The projected ideals originate from experiences in previous love relationships such as great sex, a deep emotional bond, sharing of rewarding activities, intellectually stimulating conversations, or a divine spiritual resonance, or are inspired by friends, romantic movies, or novels. Nobody can be completely free from these projections, which increase with the amount that the actual relationship deviates from positive memories of previous partnerships and the attachment to unrealistic romantic fairy tales and sexual fantasies. Both partners will then sooner or later try to get their mate to align with their individual projected ideals. As the saying goes—“I love you—you’re perfect—now change.” Hence the suggested Zen practices of “Beginner’s Mind” to let go of these memories.[xxiii]

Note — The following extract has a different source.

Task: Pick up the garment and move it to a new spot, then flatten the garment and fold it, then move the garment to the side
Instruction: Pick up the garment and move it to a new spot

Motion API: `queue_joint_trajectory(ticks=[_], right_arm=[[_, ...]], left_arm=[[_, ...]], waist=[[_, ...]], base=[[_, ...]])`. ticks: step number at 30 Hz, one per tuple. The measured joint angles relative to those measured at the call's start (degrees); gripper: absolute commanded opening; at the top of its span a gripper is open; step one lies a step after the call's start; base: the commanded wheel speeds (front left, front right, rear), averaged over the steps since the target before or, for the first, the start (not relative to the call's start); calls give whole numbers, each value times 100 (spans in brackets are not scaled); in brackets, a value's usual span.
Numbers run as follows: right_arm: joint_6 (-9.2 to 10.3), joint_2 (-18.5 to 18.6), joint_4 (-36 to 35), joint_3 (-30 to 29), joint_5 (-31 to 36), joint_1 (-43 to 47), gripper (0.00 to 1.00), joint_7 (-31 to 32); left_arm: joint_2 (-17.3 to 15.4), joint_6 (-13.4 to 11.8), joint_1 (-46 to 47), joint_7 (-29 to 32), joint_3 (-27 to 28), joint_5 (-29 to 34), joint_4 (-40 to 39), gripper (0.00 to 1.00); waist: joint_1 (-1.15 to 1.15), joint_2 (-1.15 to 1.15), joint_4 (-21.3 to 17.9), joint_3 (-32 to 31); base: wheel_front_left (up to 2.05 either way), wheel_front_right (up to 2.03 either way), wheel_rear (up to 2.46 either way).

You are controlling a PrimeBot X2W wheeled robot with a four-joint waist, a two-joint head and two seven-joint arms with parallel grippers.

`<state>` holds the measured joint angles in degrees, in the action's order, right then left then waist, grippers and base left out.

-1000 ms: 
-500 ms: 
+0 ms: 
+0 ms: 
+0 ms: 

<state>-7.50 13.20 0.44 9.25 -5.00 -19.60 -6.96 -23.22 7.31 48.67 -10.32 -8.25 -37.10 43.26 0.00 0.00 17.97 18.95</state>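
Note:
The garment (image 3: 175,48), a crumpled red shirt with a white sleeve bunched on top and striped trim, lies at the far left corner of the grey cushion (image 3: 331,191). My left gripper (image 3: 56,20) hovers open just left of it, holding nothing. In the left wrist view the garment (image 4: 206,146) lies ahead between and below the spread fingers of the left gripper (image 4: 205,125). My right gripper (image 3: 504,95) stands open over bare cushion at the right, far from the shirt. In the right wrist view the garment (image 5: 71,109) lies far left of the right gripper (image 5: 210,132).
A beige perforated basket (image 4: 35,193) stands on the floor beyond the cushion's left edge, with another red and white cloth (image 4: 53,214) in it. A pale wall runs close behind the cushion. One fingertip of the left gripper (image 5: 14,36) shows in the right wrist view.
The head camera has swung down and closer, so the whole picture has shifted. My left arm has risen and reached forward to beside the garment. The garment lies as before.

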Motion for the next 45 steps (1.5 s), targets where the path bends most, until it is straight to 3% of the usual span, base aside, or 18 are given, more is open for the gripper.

Men may expect their partner to stop nagging them and to be more supportive of their vision, to be less moody, to lose weight, have their breasts enlarged, or to be more accommodating in the bedroom. Women may expect him to become more emotionally available and to complain less about his job, to make more money, exercise more, be more supportive around the house, take care of the kids, spend more quality time with her, romance her more often, not lust after other women, and to be more considerate as her lover.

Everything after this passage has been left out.